The lines to reproduce from the material below are those from the one containing "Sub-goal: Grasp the" through the one containing "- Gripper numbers", both included; write them out exactly and add nothing.
*** Opening of Given material ***
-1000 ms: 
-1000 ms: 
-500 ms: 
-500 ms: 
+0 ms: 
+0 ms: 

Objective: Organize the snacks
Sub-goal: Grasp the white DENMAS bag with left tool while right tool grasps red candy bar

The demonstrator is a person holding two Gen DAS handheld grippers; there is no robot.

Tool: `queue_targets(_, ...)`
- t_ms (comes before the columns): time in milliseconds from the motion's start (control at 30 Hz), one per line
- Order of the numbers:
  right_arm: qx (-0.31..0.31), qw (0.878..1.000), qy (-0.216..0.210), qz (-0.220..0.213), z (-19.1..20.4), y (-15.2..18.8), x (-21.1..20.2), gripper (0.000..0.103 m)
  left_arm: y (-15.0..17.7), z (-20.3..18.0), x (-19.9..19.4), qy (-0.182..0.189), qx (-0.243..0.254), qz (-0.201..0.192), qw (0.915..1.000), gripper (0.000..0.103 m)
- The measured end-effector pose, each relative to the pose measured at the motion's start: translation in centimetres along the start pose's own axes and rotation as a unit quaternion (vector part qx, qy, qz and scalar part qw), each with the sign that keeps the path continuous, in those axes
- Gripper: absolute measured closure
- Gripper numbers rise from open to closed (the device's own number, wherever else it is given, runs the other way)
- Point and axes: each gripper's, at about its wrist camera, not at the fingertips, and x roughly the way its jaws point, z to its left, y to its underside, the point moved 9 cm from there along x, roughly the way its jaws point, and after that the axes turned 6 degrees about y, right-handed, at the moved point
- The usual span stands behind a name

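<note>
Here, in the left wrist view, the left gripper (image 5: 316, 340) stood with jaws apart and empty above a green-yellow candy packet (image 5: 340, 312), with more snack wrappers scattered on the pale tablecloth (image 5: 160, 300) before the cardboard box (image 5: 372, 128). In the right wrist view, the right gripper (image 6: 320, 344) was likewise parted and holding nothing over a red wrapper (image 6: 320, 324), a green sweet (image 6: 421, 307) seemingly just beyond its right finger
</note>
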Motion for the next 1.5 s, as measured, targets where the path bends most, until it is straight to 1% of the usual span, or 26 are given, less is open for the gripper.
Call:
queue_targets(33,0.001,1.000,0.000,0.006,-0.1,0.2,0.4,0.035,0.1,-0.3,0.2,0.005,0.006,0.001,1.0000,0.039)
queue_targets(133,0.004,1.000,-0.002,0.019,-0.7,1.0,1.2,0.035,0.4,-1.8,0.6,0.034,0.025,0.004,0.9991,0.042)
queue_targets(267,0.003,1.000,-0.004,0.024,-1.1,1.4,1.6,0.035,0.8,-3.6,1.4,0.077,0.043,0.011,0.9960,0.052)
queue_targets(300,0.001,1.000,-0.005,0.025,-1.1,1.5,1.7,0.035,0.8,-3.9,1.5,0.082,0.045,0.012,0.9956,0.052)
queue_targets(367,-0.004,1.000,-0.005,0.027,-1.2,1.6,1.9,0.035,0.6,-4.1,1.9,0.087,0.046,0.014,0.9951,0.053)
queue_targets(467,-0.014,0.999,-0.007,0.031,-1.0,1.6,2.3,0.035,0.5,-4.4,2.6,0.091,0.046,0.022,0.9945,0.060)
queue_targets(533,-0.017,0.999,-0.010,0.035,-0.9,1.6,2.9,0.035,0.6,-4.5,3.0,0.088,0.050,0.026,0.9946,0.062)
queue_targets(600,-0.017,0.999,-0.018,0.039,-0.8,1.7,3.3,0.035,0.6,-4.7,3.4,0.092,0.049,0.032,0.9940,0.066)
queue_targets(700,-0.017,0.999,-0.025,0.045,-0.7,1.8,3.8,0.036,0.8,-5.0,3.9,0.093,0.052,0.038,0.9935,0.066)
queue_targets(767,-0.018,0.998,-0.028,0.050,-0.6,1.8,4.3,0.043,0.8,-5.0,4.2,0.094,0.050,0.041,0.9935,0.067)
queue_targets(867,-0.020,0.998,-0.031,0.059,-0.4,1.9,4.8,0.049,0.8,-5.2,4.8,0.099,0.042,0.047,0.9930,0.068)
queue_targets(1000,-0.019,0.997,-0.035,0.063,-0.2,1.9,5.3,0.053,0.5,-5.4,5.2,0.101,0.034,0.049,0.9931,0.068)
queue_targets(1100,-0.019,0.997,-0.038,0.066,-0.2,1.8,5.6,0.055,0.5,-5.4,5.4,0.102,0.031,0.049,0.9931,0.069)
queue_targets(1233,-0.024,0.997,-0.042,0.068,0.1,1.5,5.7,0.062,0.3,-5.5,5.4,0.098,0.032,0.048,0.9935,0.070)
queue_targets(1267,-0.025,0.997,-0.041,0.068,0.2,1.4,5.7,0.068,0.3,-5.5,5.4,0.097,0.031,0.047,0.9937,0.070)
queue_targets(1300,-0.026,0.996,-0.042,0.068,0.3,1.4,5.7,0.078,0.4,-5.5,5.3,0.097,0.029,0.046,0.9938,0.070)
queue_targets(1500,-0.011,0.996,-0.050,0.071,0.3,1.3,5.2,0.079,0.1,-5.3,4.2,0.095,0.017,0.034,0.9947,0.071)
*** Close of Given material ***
Result of the exercise:
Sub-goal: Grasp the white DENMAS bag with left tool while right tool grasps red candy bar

The demonstrator is a person holding two Gen DAS handheld grippers; there is no robot.

Tool: `queue_targets(_, ...)`
- t_ms (comes before the columns): time in milliseconds from the motion's start (control at 30 Hz), one per line
- Order of the numbers:
  right_arm: qx (-0.31..0.31), qw (0.878..1.000), qy (-0.216..0.210), qz (-0.220..0.213), z (-19.1..20.4), y (-15.2..18.8), x (-21.1..20.2), gripper (0.000..0.103 m)
  left_arm: y (-15.0..17.7), z (-20.3..18.0), x (-19.9..19.4), qy (-0.182..0.189), qx (-0.243..0.254), qz (-0.201..0.192), qw (0.915..1.000), gripper (0.000..0.103 m)
- The measured end-effector pose, each relative to the pose measured at the motion's start: translation in centimetres along the start pose's own axes and rotation as a unit quaternion (vector part qx, qy, qz and scalar part qw), each with the sign that keeps the path continuous, in those axes
- Gripper: absolute measured closure
- Gripper numbers rise from open to closed (the device's own number, wherever else it is given, runs the other way)

The response to this exercise is now complete.